**PROBLEM DETAILS:**
Pull out every line from the listing that has the word "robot".

-- THE INPUT follows --

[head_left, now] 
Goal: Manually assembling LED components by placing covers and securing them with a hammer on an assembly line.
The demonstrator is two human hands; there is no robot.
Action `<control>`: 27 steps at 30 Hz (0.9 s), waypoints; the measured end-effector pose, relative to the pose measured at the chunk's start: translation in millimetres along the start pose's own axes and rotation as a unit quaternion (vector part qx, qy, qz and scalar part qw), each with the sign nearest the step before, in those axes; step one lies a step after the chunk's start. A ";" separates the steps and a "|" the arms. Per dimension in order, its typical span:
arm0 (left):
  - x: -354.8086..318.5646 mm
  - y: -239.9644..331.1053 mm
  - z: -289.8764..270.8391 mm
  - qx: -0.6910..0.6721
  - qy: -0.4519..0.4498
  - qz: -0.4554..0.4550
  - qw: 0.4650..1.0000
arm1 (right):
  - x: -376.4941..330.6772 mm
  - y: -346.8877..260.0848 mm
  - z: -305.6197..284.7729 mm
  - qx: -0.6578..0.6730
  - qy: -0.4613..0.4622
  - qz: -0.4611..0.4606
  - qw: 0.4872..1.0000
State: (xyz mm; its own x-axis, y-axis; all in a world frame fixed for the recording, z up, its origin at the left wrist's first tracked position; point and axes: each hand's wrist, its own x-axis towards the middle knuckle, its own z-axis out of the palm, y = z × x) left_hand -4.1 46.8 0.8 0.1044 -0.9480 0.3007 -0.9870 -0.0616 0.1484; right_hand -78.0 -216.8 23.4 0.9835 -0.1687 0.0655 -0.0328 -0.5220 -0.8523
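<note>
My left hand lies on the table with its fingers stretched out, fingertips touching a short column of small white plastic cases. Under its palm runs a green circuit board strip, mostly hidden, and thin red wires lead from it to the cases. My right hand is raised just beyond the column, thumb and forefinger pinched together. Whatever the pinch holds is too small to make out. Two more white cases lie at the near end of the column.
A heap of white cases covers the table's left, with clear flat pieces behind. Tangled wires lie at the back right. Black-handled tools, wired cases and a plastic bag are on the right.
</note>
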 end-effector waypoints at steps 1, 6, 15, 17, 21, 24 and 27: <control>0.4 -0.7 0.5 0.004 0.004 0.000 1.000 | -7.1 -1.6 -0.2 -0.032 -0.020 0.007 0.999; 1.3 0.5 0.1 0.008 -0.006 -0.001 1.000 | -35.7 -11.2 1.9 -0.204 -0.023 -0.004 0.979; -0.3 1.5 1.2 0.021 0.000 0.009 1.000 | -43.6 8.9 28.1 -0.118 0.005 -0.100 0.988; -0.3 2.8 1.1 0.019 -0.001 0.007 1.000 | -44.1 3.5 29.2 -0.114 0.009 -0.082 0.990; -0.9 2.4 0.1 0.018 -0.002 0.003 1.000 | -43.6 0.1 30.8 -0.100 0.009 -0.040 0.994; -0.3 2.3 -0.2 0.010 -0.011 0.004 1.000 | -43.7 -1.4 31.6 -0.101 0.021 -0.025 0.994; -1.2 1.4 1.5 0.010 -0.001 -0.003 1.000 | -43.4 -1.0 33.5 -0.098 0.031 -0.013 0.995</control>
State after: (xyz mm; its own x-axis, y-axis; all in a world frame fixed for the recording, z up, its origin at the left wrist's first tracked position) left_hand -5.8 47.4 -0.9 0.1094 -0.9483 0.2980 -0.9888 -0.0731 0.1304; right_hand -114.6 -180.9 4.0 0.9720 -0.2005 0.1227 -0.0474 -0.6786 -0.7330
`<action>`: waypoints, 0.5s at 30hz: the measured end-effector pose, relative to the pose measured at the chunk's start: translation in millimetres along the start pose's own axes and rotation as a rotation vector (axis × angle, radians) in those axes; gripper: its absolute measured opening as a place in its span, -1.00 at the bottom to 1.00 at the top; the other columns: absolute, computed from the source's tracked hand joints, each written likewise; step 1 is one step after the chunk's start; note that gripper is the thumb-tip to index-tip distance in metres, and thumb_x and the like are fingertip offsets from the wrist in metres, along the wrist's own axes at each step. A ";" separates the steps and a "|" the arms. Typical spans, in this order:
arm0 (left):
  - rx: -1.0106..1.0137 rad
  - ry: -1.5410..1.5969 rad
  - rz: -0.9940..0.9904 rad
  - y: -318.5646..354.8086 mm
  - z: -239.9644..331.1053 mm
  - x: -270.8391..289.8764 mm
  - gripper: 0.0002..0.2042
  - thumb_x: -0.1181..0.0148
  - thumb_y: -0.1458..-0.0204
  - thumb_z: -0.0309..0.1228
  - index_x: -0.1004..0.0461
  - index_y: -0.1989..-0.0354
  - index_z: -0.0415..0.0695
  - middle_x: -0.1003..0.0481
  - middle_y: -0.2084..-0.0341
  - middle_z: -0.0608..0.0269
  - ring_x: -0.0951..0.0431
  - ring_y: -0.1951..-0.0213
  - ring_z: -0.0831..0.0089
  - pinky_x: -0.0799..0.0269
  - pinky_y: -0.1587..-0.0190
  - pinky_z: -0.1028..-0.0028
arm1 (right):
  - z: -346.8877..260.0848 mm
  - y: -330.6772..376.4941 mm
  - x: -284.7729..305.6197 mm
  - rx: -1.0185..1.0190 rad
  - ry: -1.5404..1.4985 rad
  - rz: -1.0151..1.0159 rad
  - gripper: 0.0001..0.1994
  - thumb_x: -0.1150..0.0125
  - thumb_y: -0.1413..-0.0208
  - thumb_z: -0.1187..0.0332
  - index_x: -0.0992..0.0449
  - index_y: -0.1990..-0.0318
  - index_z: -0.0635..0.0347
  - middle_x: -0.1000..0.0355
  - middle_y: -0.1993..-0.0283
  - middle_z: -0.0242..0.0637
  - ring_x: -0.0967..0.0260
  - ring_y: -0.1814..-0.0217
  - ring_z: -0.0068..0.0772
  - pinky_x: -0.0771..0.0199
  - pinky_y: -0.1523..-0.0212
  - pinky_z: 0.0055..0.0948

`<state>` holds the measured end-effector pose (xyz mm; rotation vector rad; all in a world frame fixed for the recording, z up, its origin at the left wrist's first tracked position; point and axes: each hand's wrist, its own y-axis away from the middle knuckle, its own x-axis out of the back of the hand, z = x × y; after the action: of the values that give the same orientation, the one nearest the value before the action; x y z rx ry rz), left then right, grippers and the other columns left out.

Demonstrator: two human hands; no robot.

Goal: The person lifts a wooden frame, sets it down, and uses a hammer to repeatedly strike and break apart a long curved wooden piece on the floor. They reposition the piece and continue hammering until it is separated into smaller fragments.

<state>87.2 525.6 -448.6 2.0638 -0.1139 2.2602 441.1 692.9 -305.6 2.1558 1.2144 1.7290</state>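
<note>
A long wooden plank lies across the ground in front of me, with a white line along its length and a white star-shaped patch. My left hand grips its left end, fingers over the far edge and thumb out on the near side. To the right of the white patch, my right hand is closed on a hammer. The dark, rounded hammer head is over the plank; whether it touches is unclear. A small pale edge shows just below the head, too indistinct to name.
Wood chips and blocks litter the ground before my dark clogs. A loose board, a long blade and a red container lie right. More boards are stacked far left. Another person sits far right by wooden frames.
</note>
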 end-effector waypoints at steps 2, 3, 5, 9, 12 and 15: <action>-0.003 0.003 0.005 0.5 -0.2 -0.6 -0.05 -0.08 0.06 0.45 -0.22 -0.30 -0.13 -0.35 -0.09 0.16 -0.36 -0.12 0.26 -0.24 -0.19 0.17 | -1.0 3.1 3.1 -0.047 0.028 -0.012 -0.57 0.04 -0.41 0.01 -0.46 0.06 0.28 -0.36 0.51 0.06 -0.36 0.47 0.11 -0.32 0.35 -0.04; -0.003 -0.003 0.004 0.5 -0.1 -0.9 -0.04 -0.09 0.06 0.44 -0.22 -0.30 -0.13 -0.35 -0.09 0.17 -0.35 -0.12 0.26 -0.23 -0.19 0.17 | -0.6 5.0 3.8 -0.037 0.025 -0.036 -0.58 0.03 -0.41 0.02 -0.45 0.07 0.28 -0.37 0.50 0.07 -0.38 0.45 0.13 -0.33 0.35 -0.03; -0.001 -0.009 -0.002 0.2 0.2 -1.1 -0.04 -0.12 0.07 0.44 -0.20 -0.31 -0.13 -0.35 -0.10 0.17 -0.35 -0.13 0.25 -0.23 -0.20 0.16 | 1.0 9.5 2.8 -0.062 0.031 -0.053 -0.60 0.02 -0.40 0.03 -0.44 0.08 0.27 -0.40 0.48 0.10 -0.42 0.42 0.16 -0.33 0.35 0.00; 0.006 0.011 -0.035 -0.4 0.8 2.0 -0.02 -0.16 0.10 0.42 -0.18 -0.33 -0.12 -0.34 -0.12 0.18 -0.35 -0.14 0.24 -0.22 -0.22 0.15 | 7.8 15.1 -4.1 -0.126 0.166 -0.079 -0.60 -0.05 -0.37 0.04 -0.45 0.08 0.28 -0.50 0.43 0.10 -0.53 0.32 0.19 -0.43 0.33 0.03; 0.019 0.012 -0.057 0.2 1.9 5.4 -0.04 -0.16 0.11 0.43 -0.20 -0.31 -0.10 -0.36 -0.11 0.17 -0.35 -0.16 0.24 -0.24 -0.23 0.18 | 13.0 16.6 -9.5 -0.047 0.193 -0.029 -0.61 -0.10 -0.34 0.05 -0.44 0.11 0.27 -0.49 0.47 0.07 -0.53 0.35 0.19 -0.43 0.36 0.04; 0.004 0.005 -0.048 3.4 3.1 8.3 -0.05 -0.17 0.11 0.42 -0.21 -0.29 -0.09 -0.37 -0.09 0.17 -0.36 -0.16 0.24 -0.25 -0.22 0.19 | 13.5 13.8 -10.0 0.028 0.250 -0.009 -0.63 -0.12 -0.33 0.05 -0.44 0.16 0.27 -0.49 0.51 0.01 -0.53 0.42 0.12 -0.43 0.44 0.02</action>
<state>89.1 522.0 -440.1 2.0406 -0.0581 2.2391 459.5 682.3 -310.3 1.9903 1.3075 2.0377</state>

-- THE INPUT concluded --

**RESPONSE TO THIS EXERCISE:**
The demonstrator is two human hands; there is no robot.
Demonstrator: two human hands; no robot.

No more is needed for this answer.